И тут же в его памяти возник длинный госпитальный коридор, испуганно-печальное лицо Жени, с укором сказанные ею прощальные слова, порывисто всплеснувшиеся руки, теплом и болью упавшие ему на плечи, аптечный запах полураспахнутого белого халата и обжигающий вкус ее слез.
– Нет, - подтвердил Андрей.
Заглянула Кира - знак, что двадцать минут уже истекли, - и Андрей с облегчением встал. Ему очень хотелось побыть совсем одному.
И потом, спустя много дней, он вечерами уходил к реке, садился на камень и вглядывался в переменчивые струйки воды, тихо играющие возле его ног.
Снова и снова он вспоминал свой последний день в госпитале.
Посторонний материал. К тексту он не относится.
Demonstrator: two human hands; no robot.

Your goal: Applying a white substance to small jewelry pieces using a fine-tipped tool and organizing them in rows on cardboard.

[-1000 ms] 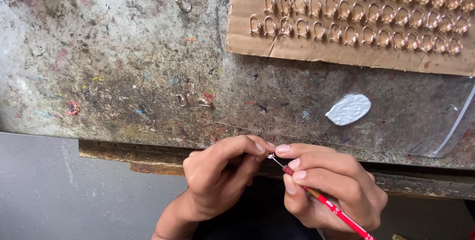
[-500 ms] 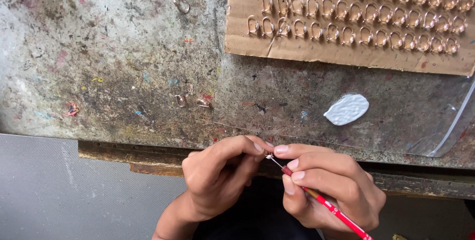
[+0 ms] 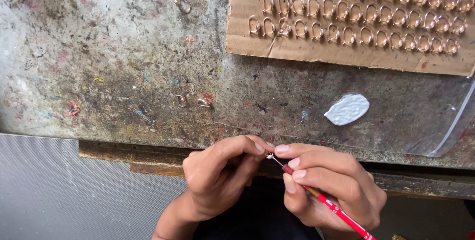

Путался в противоречиях.
По логике, нравственно оправдывающей Женю, получалось, что в день расставания она открылась ему в своей любви у той предельно высокой границы, за которой уже непоправимо падает девичье достоинство, женская честь - так, как это прежде представлялось и самому Андрею. Все: и ее слова, и слезы, и быстрый отчаянный поцелуй, и дорогой подарок, за которым она - теперь и это ясно, - рискуя опоздать, ездила в тот день куда-то далеко, - все подтверждало искренность ее чувства. Но...
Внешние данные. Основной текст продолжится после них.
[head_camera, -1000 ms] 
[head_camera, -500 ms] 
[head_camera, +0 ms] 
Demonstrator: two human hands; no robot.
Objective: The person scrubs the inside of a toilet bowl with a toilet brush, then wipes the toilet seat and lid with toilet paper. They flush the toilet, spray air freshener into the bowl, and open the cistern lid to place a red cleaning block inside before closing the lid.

И начинались жестокие "но"! Почему все это открылось лишь у последнего порога? Он раньше не замечал этого. Или она раньше не смела? Улыбки, улыбки, ласковое прикосновение рук во время перевязок. Но так улыбались ему и другие сестры. И так улыбалась Женя другим. А все-таки выбрала только его? Но Владимир Дубко не похвалялся же своими любовными приключениями с другими медсестрами, если были у него такие с ними приключения, а о Женечке развязно болтал почти каждый вечер. Конечно, он анекдотчик завзятый, и, может быть, Женя попросту, как яркий персонаж, чем-то удобно и выгодно для рассказчика вписывалась в его нелепые выдумки. Но и сам Андрей не раз их видел вместе. Не так, совсем не так, как хвастал Дубко! Но...
Но во имя чего и по какому праву, по какой надобности он ведет это для Жени оскорбительное следствие? Женя прекрасный человек, и за малейшую попытку унизить ее он совестью своей обязан наказать любого. И себя первого.
Нет, Женечку он в обиду не даст!
А ведь уже обидел. И тяжело. За что обидел? За ее любовь. Но ведь любви-то не было.
И тут же в душе благодарил порыв тугого ветра, который не позволил выкинуть ее подарок в окно вагона. Книжка теперь была ему нужна. Однако совсем не для того, чтобы делать в ней повседневные записи. Нужна как сладостно-щемящее воспоминание о чем-то светлом без имени и без примет, возникшем счастливо и неожиданно и ускользнувшем золотой жар-птицей.